Segment Start: Supplied data
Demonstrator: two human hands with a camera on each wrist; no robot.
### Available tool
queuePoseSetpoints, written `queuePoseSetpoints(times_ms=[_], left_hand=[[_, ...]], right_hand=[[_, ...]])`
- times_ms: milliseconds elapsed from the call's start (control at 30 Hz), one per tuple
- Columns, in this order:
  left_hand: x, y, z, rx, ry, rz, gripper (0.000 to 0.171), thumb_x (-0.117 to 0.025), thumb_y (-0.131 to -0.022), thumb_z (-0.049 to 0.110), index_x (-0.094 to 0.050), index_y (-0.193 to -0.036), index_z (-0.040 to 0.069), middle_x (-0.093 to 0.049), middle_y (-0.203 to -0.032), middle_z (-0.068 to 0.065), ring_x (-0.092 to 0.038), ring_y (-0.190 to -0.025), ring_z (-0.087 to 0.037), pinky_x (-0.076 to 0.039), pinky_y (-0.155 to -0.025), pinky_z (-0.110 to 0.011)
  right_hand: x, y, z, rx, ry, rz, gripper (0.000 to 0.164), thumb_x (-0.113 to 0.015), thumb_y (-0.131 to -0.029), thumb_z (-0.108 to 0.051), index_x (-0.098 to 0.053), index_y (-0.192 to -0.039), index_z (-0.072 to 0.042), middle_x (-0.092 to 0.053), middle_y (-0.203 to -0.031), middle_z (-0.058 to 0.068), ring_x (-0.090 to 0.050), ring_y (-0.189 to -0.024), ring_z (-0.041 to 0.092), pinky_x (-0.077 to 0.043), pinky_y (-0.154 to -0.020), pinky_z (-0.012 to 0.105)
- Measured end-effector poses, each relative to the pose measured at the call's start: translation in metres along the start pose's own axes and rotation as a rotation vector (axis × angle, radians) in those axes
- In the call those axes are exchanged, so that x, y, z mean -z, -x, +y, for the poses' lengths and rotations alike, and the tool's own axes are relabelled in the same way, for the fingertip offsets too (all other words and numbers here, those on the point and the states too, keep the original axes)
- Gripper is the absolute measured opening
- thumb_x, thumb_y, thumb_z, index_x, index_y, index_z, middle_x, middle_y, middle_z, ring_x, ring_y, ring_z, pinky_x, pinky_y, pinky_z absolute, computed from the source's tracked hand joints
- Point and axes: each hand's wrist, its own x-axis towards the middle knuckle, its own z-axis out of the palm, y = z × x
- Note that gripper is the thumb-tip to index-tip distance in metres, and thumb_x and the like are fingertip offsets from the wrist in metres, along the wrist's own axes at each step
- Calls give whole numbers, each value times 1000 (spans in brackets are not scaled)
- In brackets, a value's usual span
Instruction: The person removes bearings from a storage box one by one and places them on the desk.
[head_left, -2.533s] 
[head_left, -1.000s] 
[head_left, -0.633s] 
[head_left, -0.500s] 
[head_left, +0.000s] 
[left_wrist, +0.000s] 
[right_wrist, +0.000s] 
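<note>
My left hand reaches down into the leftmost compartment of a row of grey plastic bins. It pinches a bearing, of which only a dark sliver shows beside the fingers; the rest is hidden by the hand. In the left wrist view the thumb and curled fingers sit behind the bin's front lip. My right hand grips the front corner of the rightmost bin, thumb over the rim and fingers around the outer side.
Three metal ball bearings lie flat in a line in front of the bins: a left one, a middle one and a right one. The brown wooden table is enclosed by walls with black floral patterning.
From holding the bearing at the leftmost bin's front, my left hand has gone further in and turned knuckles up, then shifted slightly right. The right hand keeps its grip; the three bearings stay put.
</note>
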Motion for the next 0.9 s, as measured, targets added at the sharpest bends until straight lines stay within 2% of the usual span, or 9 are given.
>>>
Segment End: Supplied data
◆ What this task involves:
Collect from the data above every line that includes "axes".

◆ Exercise answer:
- Measured end-effector poses, each relative to the pose measured at the call's start: translation in metres along the start pose's own axes and rotation as a rotation vector (axis × angle, radians) in those axes
- In the call those axes are exchanged, so that x, y, z mean -z, -x, +y, for the poses' lengths and rotations alike, and the tool's own axes are relabelled in the same way, for the fingertip offsets too (all other words and numbers here, those on the point and the states too, keep the original axes)
- Point and axes: each hand's wrist, its own x-axis towards the middle knuckle, its own z-axis out of the palm, y = z × x
- Note that gripper is the thumb-tip to index-tip distance in metres, and thumb_x and the like are fingertip offsets from the wrist in metres, along the wrist's own axes at each step

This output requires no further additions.